I'm not sure why, though. Maybe it's because, in those few instances where people do use an of to append the adjectives after the noun, it's more often done with an indefinite article. (See this ngram). Maybe it's just more idiomatic? I'm not sure.

  • On the other hand, couldn't the definite article be used for poetic effect, referring to "the" sky as already established implicitly by mentioning the shower of fireworks? Or even prosaically, in the way we usually refer to "the" sky. – Ben Kovitz Oct 6 '19 at 23:47
  • @BenK - Sure it could. I have another theory that might explain why I prefer the indefinite article in that particular sentence: the fire of the Pleiades in the sky of dark azure might just be one too many occurrences of the. But it certainly wouldn't violate any grammar rule – it's just a stylistic concern. – J.R. Oct 6 '19 at 23:51
  • Your examples are "in ... the sky" but there is also Rhapsody In Blue (Gershwin) and "do you have this shirt in blue?" – Weather Vane Oct 7 '19 at 17:41
  • @WeatherVane - My examples are just variants of the OP’s. But it’s interesting how the title says “blue” and those examples say “azure.” The same principles apply, I suppose. – J.R. Oct 7 '19 at 18:32

These are inversions of word order typically used with colors to be emphatic or poetic but referring to other objects. What predominates in all these of these expressive inversions is precisely the color. These are used to emphasize the extreme nature of whatever the object and the color is. There is, as mentioned, the Beatles song, which also emphasize the color in this way.

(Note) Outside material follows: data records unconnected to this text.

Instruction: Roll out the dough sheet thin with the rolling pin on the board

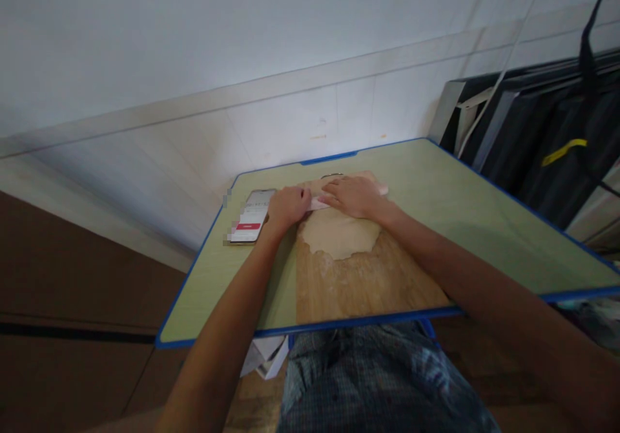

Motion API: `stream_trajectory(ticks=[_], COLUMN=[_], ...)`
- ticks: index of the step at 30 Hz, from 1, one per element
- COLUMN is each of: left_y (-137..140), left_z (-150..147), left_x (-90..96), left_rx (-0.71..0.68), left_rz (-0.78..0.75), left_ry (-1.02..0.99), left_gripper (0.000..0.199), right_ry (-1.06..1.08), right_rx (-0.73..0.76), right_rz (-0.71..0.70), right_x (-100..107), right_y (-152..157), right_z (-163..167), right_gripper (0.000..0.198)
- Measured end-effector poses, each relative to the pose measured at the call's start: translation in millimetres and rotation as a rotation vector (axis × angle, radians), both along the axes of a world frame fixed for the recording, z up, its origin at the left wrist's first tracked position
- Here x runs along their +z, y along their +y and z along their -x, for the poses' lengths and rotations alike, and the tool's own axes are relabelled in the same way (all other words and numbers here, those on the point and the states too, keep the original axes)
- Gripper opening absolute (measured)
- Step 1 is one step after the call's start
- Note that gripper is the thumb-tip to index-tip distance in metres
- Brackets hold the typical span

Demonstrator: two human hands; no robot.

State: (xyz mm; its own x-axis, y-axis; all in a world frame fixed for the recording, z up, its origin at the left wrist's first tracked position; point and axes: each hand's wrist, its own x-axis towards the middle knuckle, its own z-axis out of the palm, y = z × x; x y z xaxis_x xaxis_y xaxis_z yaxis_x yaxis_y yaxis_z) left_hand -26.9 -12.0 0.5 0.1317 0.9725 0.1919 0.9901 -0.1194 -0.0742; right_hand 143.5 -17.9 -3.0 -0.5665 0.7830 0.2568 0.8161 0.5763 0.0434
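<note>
A sheet of pale dough (339,234) with a ragged near edge lies flat on a wooden cutting board (349,291). Across the dough runs a pale rolling pin (318,204), mostly covered by my hands. My left hand (289,205) is closed, its fingers curled at the pin's left end. Over its middle and right part lies my right hand (356,195), palm down with fingers stretched out and slightly spread. A bit of the pin shows beyond the right hand.
The board rests on a pale green table (484,226) with a blue rim. A phone (252,216) with a lit screen lies left of my left hand. A white wall (271,123) stands behind the table, and dark panels (527,123) lean at the right.
</note>
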Motion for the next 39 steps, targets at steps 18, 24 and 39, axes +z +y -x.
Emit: stream_trajectory(ticks=[18, 24, 39], left_y=[-25, -25, 24], left_z=[12, 12, 15], left_x=[6.0, 3.1, -1.8], left_rx=[-0.157, -0.087, -0.108], left_rz=[0.121, 0.104, 0.122], left_ry=[0.095, 0.061, -0.093], left_gripper=[0.048, 0.043, 0.033], right_ry=[-0.077, -0.033, -0.017], right_rx=[-0.148, -0.111, -0.115], right_rz=[0.113, 0.072, 0.124], right_x=[13, 4, 1], right_y=[-32, -21, 38], right_z=[2, -5, 0], right_gripper=[0.045, 0.048, 0.047])
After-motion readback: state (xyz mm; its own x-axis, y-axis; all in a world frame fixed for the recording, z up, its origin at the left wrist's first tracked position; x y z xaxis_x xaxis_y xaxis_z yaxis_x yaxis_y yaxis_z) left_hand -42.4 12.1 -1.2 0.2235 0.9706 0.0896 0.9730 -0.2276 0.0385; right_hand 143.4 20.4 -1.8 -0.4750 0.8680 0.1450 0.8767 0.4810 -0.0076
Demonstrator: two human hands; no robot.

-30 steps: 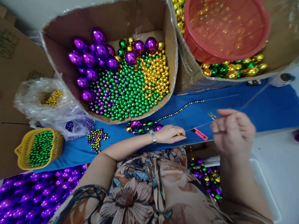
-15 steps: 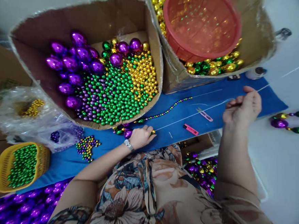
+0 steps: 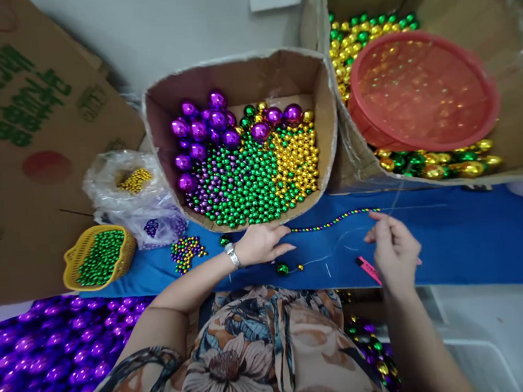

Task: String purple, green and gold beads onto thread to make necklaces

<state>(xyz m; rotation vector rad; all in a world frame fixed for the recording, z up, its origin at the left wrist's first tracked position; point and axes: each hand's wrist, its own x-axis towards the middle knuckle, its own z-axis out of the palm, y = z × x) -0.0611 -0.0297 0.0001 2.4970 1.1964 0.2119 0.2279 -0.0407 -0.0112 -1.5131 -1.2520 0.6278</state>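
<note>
one bead strand (image 3: pixel 330 221) runs left-right between flat left hand (image 3: pixel 260 245) and right hand's (image 3: pixel 393 252) pinching grip.

**A:** pretty bright overall, soft even light from above; hardly any hard shadows on the blue felt table cover (image 3: pixel 470 235); the shiny round purple, green and gold beads (image 3: pixel 250 167) all carry tiny white glints.

**B:** yeah, and the translucent red plastic basin (image 3: pixel 422 89) glows a bit; corners go dark and edges bend, fisheye style; bottom right looks soft and smeared.
</note>
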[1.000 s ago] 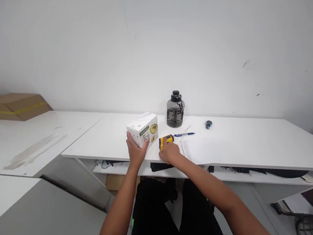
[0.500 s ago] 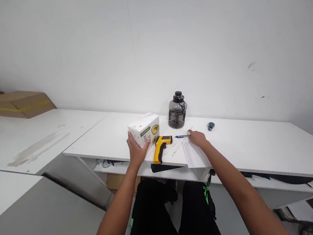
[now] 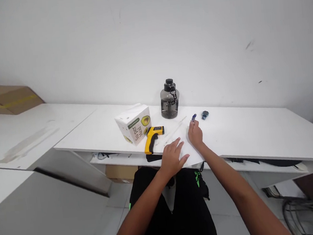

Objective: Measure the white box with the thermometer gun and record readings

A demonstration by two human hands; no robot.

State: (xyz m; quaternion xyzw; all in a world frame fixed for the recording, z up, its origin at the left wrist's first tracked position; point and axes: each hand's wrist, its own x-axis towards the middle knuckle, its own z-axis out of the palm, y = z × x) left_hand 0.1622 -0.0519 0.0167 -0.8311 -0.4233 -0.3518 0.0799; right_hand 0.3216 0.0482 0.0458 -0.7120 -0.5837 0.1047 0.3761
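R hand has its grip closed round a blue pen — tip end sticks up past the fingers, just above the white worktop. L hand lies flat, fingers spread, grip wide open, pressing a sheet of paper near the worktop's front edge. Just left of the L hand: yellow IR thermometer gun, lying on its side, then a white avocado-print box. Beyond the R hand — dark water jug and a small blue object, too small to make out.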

They are not simple inversions like blue sky and sky of blue. A sky of blue, as in the song, can be used a simple inversion but a sky of blue could also refer to another object:

  • Her eyes were like skies of blue.

  • The jungle lay like a sea of green below us.

  • The buildings loomed like curtains of grey all around us.

  • The clouded sun weakened like burnt leaves of brown.

  • Night closed in around the cabin like a cauldron of black.

  • Songs rose in the morning light like arcs of white.

By using these, writers give a sense of depth to the color and objects they wish to describe.

Please note: a blue sea, where blue is an adjective. A sea of blue, where blue is a noun, not an adjective.


In my point of view, if It's a poetic device then it is correct but I don’t prefer to use it because it is not common in everyday speech or even in writing.